What is needed
Would you please copy only the lines from the line that contains "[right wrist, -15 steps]" to the end of the data below, exactly, leaving every picture out?

Supplied material
====

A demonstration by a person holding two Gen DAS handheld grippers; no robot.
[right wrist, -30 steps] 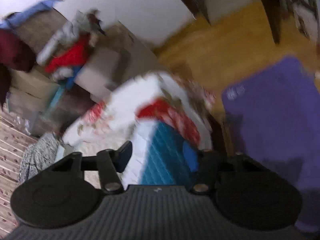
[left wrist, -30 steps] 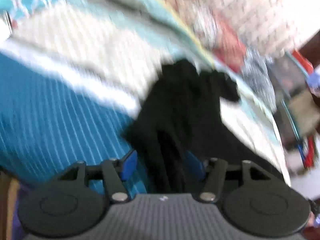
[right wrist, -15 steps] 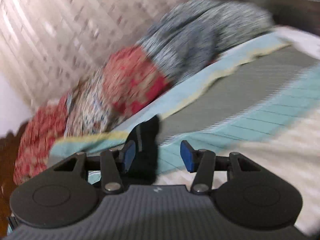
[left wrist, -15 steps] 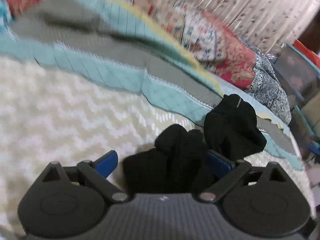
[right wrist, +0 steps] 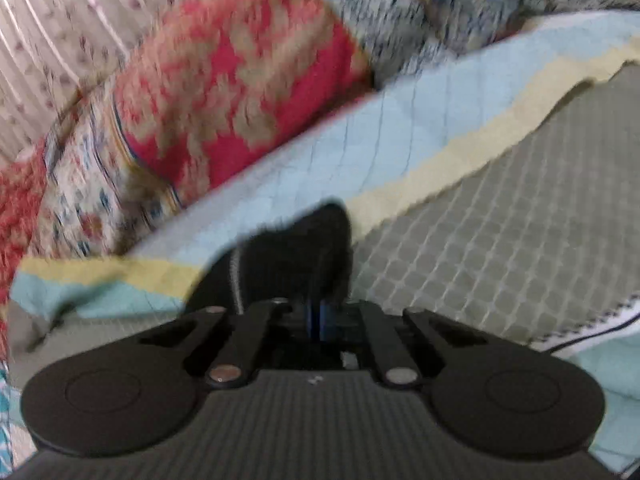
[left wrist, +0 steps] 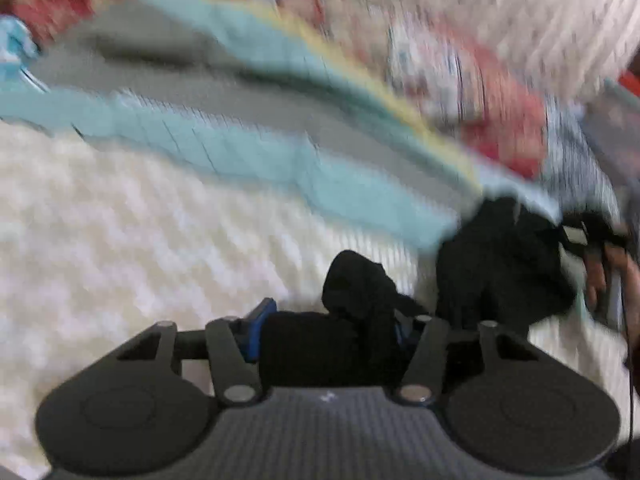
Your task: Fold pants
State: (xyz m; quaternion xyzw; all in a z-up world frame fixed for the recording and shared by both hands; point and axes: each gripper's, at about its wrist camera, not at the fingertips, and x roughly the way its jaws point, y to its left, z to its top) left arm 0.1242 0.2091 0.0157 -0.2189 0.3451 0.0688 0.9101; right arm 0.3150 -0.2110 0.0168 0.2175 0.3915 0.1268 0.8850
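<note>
The black pants (left wrist: pixel 496 264) lie bunched on the bed in two lumps. The nearer lump (left wrist: pixel 356 280) fills the gap between the blue pads of my left gripper (left wrist: pixel 330 326), whose jaws are closing on it. In the right wrist view my right gripper (right wrist: pixel 318 312) has its pads together, pinching an edge of the black pants (right wrist: pixel 296 256) over the quilt. The left wrist view shows that right gripper (left wrist: pixel 580 236) and the person's hand (left wrist: pixel 616 276) at the far lump on the right. Both views are blurred.
A white chevron blanket (left wrist: pixel 140 232) covers the near bed. Behind it lies a teal, grey and yellow quilt (left wrist: pixel 260 152) (right wrist: pixel 500 220). Red patterned pillows (right wrist: pixel 240 80) and a grey-blue one (right wrist: pixel 420 8) are stacked against a pale curtain (left wrist: pixel 540 8).
My left gripper stood wider half a second ago and has narrowed on the black fabric. My right gripper swung from the room to the bed, then shut on the pants' edge.
</note>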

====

Answer box
[right wrist, -15 steps] 
[left wrist, -15 steps] 
[right wrist, +0 steps] 
[left wrist, +0 steps] 
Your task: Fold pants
State: (xyz m; quaternion xyzw; all in a z-up world frame fixed for the recording and shared by both hands; point and axes: each gripper's, at about its wrist camera, not at the fingertips, and x roughly the way its jaws point, y to its left, z to its top) left arm 0.1242 0.2091 0.0157 -0.2189 0.3451 0.0688 0.9101; right arm 0.3150 -0.2110 0.0168 0.2175 0.3915 0.1268 0.8850
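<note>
The black pants (left wrist: pixel 496 264) lie bunched on the bed in two lumps. The nearer lump (left wrist: pixel 356 280) fills the gap between the blue pads of my left gripper (left wrist: pixel 330 326), whose jaws are closing on it. In the right wrist view my right gripper (right wrist: pixel 318 312) has its pads together, pinching an edge of the black pants (right wrist: pixel 296 256) over the quilt. The left wrist view shows that right gripper (left wrist: pixel 580 236) and the person's hand (left wrist: pixel 616 276) at the far lump on the right. Both views are blurred.
A white chevron blanket (left wrist: pixel 140 232) covers the near bed. Behind it lies a teal, grey and yellow quilt (left wrist: pixel 260 152) (right wrist: pixel 500 220). Red patterned pillows (right wrist: pixel 240 80) and a grey-blue one (right wrist: pixel 420 8) are stacked against a pale curtain (left wrist: pixel 540 8).
My left gripper stood wider half a second ago and has narrowed on the black fabric. My right gripper swung from the room to the bed, then shut on the pants' edge.
</note>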

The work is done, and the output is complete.